Earlier this year, the Barna Group, a Christian polling organization, released a new survey finding that Generation Z (born after 1999) was the least Christian generation ever. One of the biggest findings was that nearly twice as many teenagers in Gen Z (13 percent) claimed to be atheists than Millennials (7 percent).
It was a huge jump and evangelical Christianity has only taken a bigger hit since that survey was done thanks to white evangelicals’ overwhelming support for Donald Trump.
Jonathan Morrow of Fox News — and someone who worked on the survey — can’t believe these changes are happening. To him, they signal a problem with churches in that they’re not properly preparing children to enter the real world where their faith will inevitably be challenged.
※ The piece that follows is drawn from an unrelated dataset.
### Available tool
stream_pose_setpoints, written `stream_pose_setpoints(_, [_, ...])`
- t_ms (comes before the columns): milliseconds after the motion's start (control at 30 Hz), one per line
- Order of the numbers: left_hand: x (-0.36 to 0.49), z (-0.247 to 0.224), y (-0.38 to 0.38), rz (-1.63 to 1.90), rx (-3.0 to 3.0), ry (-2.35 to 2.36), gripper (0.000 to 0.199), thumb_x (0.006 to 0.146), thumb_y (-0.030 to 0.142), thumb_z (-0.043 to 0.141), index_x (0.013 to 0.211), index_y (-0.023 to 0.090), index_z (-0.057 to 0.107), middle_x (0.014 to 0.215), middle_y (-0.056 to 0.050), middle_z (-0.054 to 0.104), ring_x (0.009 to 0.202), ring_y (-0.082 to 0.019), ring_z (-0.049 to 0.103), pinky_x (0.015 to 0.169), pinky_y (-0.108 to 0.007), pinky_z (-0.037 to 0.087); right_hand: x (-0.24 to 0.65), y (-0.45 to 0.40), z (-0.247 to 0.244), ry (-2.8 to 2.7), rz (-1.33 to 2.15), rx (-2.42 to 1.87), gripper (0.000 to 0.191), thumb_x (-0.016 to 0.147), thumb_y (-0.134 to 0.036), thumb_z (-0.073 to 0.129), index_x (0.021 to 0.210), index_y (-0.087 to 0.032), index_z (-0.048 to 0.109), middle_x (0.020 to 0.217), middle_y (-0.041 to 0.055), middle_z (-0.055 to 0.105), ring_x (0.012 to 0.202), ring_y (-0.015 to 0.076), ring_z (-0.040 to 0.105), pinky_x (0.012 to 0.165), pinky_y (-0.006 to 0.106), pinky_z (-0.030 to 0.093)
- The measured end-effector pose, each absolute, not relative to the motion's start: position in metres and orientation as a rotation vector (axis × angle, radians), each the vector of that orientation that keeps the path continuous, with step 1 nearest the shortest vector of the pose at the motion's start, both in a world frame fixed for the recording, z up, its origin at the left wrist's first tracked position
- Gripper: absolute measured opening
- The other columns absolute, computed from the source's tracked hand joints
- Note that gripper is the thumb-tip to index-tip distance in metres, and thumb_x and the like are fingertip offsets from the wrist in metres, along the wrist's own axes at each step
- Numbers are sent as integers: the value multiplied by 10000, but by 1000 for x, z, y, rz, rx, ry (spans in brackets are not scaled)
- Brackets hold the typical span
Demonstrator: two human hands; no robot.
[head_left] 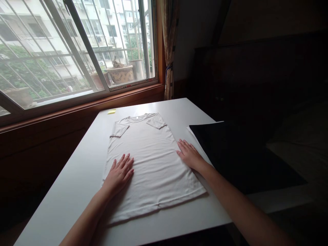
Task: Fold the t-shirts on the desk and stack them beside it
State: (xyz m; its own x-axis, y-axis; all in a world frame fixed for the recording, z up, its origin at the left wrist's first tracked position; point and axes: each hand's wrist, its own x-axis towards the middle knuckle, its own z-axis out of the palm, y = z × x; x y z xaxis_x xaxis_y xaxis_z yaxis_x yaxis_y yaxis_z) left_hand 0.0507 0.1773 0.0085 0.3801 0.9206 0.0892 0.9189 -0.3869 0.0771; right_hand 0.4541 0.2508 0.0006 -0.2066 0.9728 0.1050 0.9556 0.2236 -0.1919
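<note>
A white T-shirt [151, 160] lies spread on a white table, its neckline toward the window and its hem toward me. Both short sleeves are folded inward over the body, and slight wrinkles run across the cloth. My left hand [119, 173] rests flat on the left side of the shirt, fingers spread. At the shirt's right edge, my right hand [189, 154] lies palm down with its fingers apart, partly over the cloth. Neither hand holds anything.
The white table [66, 181] has a yellow sticky note [111, 111] near its far left corner. A black sheet-like item [241, 157] lies at the right, with a white edge beneath it. Beyond the table are a barred window and a tied curtain [169, 51].
</note>
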Motion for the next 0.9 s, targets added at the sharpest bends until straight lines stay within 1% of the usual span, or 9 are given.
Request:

So why is the fact that Gen Z is less Christian than ever good news again? Because we need to stop pretending and start living in reality.
We need to stop pretending that if we entertain teenagers then they will stick around after they graduate.
We need to stop pretending that if we protect them from everything they won’t question, doubt, or walk away.
And we need to stop pretending that a few minutes of a moralistic, watered down Bible lesson on a Sunday morning will prepare them to stand firm in their faith.
In short, teenagers need a grown-up worldview, not coloring book Jesus.
We can do better.
There’s obvious irony in people who believe Jesus was magic telling fellow Christians they “need to stop pretending and start living in reality.”
Finally living in reality is why so many members of Generation Z aren’t returning to church.
More importantly, the idea that young evangelicals are simply not strong enough in their faith is missing the point. They leave Christianity for a number of reasons, including evangelicals’ warm embrace of the Republican Party, their opposition to LGBTQ rights, their ignorance on the subject of sex education and science literacy, their hypocrisy on opposing both abortion and contraception, their treatment of women, and because Gen Z realizes the myths they’ve been fed are just not true.
Telling the same lies louder and more confidently won’t fix the problem. Whenever those teenagers learn to ask tough questions and think critically, the faith is bound to topple. And there are more resources available now than ever before to help them break the spell.